Over the past 40 years, breast cancer treatment has greatly improved due to lessons learned through clinical trials.
Clinical trials test the safety and benefits of new treatments as well as new combinations (or new doses) of standard treatments. They can also study other parts of care including risk reduction, diagnosis and screening.
People volunteer to take part in these research studies. Those who join clinical trials help further the knowledge base that helps improve breast cancer care.
Read the 2018 Research Fast Facts on Clinical Trials here.
The Importance of Clinical Trials
Whether a new therapy or test becomes part of standard treatment for breast cancer depends largely on clinical trial results.
Large randomized clinical trials are viewed as the best basis for making treatment guidelines.
Clinical trials take place across the country (and around the world) in many types of medical centers and hospitals.
Often, trials are funded by a single agency like the National Cancer Institute (a government agency) and are done at the same time in many sites across the country. These are called cooperative group clinical trials, and allow researchers to increase the number of people in a given study.

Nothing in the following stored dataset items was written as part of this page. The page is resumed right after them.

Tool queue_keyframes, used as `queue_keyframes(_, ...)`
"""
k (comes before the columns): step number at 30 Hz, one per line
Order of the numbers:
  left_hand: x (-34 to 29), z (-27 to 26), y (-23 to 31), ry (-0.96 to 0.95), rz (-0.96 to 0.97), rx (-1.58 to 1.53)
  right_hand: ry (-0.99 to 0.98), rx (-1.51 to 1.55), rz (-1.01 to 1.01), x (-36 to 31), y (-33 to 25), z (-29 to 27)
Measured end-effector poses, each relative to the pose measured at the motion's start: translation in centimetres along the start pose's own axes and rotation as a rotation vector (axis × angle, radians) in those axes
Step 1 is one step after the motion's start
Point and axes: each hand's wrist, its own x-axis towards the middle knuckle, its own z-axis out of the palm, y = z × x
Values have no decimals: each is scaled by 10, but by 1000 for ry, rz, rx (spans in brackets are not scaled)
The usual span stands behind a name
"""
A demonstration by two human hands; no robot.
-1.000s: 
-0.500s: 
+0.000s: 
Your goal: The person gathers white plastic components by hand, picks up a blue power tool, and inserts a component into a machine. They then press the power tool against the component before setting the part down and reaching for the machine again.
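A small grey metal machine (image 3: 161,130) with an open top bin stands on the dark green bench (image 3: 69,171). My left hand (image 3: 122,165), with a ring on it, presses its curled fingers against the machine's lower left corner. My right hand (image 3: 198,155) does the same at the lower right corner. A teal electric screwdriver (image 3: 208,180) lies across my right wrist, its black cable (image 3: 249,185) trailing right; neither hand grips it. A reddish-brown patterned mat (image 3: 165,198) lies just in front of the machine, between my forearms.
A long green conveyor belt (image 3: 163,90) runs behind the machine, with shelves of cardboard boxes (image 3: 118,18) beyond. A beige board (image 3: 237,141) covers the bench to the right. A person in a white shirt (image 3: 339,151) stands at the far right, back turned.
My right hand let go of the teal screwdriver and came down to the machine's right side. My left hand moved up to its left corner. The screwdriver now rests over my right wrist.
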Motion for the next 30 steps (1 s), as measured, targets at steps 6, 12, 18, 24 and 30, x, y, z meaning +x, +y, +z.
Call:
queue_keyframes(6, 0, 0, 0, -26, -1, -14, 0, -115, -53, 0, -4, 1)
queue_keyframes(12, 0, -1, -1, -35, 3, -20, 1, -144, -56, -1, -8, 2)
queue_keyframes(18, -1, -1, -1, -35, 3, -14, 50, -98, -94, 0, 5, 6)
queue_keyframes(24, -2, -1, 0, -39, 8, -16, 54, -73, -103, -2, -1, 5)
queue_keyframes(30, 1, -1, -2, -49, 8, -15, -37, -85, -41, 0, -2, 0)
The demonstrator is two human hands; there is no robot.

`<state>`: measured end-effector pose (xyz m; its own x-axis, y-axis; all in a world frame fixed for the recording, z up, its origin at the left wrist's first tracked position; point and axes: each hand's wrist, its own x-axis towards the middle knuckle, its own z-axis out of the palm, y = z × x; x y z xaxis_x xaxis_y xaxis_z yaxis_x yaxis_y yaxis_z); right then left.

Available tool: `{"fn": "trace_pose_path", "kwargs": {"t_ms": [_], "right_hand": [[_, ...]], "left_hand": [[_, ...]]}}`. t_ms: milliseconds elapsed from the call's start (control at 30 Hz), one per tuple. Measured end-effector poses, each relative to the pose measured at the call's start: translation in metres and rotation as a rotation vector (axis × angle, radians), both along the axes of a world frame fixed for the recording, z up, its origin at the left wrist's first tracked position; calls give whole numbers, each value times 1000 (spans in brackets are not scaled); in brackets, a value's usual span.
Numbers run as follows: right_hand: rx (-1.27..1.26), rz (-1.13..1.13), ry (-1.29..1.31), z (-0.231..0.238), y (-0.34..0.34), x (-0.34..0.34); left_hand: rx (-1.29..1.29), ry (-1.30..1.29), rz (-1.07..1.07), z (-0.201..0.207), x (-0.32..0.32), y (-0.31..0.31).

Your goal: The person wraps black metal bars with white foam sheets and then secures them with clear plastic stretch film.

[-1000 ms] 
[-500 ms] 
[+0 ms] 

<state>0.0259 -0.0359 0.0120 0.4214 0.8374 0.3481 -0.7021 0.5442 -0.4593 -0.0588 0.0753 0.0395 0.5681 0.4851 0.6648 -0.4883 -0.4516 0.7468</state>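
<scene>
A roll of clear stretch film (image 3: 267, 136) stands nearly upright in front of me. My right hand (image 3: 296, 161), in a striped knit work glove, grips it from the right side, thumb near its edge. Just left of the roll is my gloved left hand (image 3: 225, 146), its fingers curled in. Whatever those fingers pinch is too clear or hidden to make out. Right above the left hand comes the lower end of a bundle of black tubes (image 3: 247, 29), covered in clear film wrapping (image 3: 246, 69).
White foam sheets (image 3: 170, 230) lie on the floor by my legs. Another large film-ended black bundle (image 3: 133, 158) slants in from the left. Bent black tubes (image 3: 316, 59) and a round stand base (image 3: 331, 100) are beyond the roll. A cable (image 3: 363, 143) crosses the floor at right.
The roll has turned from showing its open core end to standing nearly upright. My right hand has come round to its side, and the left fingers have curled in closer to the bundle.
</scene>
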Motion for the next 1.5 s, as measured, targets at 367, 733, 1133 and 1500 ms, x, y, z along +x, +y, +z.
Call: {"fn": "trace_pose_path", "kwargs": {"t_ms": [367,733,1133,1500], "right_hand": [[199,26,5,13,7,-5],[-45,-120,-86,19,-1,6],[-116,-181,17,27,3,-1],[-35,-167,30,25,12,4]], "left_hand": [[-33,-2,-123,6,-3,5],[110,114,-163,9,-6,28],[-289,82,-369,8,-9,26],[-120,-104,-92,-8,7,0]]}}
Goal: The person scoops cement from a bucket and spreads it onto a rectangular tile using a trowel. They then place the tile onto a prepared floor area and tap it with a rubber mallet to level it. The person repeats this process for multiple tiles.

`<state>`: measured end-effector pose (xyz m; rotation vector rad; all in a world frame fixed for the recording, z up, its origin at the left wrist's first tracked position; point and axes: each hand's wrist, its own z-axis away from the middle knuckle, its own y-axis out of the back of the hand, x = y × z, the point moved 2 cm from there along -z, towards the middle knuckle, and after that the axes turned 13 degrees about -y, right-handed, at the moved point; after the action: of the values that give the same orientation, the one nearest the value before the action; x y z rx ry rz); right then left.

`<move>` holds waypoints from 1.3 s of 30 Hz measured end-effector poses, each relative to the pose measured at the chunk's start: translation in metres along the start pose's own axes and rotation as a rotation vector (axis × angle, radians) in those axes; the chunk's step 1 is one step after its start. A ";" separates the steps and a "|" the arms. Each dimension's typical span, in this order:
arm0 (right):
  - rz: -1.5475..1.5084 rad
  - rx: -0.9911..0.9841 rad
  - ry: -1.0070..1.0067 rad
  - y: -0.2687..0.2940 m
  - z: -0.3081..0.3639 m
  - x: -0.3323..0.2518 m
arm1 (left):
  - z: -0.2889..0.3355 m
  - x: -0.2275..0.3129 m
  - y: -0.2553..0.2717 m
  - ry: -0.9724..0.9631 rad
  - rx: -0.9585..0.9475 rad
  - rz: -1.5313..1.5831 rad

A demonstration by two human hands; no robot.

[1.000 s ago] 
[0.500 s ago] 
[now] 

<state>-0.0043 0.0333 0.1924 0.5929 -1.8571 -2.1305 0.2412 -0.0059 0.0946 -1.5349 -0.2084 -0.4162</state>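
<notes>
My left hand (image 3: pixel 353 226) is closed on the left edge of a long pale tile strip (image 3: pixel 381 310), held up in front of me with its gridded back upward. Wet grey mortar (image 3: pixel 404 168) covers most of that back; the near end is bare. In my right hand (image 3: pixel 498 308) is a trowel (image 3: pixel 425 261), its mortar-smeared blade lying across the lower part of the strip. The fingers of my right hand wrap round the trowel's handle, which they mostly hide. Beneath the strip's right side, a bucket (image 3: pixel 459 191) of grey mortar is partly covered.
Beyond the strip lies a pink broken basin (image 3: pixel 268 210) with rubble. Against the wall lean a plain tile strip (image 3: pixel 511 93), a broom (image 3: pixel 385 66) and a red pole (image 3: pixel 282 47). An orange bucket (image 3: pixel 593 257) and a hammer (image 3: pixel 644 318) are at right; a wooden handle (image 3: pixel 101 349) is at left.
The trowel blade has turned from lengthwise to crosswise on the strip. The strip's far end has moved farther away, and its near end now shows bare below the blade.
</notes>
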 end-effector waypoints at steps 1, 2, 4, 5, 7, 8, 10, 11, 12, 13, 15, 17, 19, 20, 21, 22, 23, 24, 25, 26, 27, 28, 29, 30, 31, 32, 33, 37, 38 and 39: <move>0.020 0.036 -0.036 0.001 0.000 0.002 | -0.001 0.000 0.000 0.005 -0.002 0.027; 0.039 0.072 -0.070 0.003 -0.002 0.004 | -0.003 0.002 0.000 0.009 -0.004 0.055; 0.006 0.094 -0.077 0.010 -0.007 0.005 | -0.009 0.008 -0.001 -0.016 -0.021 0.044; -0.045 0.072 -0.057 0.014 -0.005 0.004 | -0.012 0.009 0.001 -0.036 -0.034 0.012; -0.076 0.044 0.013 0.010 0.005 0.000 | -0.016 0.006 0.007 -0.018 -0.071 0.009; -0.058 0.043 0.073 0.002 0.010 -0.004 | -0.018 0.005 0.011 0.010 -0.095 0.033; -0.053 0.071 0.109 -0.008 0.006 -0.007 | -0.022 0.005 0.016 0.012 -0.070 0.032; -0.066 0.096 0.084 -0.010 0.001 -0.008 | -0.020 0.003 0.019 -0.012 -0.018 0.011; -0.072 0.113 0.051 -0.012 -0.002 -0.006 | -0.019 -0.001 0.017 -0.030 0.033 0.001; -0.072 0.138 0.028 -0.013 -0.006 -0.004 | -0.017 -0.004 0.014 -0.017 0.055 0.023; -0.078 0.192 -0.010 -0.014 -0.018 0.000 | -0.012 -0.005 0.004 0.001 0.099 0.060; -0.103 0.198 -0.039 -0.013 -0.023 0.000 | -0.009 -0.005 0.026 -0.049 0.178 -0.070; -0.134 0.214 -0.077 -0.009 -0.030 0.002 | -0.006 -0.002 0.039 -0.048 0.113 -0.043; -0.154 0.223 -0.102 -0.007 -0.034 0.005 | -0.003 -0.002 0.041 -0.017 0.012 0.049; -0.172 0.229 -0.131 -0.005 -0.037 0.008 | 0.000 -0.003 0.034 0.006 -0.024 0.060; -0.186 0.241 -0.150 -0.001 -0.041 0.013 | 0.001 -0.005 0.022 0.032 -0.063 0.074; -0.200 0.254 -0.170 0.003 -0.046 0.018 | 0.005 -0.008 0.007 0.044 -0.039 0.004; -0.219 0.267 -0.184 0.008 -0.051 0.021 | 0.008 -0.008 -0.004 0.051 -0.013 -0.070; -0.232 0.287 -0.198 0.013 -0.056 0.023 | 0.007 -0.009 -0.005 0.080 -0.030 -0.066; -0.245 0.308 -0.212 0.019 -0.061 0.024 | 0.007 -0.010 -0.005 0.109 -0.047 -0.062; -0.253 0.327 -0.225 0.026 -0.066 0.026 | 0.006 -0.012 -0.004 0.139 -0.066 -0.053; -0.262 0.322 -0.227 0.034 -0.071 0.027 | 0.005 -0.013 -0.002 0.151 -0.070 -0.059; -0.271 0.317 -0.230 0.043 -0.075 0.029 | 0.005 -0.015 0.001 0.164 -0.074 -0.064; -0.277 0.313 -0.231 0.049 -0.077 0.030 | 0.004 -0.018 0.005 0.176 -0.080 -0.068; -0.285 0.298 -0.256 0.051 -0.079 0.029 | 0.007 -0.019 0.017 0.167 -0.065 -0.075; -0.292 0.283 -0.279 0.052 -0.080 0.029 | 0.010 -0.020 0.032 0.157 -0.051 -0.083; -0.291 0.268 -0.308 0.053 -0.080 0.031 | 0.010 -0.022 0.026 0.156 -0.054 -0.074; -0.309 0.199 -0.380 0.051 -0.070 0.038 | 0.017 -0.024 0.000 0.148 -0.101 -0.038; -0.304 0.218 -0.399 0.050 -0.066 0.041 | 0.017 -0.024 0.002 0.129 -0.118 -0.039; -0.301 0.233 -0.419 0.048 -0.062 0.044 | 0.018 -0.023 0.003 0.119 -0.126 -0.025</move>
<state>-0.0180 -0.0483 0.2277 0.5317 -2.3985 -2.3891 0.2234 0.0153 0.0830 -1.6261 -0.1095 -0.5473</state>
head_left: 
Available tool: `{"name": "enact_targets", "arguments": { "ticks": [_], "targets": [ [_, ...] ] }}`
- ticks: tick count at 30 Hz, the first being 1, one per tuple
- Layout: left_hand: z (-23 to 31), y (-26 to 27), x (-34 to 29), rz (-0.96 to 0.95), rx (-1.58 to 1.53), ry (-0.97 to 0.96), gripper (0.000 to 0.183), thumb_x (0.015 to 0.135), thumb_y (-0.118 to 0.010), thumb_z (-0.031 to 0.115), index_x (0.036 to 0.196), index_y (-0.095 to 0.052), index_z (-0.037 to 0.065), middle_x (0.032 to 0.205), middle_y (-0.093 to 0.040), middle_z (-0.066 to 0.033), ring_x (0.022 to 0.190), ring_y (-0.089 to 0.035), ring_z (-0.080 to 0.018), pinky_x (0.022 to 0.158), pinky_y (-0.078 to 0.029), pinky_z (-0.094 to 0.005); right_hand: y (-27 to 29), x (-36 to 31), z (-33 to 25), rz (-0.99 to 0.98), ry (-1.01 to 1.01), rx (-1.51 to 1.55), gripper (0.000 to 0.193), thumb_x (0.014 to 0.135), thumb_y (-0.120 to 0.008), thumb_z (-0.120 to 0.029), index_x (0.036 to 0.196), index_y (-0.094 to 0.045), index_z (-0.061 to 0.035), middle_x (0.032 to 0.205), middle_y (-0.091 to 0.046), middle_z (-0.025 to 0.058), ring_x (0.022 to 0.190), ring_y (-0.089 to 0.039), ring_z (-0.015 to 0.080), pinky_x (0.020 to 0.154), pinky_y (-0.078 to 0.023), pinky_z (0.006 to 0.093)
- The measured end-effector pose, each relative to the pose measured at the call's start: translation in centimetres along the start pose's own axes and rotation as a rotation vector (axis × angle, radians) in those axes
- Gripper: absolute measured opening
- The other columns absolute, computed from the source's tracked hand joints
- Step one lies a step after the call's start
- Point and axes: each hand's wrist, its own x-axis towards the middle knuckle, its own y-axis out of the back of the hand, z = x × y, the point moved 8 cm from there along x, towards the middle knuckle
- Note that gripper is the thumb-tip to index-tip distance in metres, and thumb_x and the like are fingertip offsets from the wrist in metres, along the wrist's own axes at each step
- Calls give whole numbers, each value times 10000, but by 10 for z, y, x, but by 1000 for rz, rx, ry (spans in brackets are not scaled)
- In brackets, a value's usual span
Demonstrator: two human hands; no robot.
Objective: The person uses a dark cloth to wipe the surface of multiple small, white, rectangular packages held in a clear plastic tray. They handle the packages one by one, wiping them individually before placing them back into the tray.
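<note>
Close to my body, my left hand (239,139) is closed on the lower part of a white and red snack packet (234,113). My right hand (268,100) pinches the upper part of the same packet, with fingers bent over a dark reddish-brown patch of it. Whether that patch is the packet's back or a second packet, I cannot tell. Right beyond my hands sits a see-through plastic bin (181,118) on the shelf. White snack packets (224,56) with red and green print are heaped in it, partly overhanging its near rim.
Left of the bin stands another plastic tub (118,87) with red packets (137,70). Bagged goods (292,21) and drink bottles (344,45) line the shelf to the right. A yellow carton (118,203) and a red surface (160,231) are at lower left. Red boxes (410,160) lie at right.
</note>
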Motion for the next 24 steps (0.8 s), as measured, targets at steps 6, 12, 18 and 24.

Dedicated physicians, researchers and other health professionals, as well as hospitals, medical research centers and funders are all key to clinical trials. However, most important are the participants.
Phases of Clinical Trials
There are 4 main phases of clinical trials for new breast cancer treatments:
- Phase 1 (phase I) trials study whether a new treatment is safe to use over a range of doses.The treatment may be given to people with different types of cancers.A phase 1 trial is mainly a drug safety study.
- Phase 2 (phase II) trials study how well a treatment works for a certain cancer, such as breast cancer. These trials may include 25-100 people.After a drug (or other therapy) is found to be effective in treating breast cancer in a phase 2 trial, a phase 3 trial will study it further.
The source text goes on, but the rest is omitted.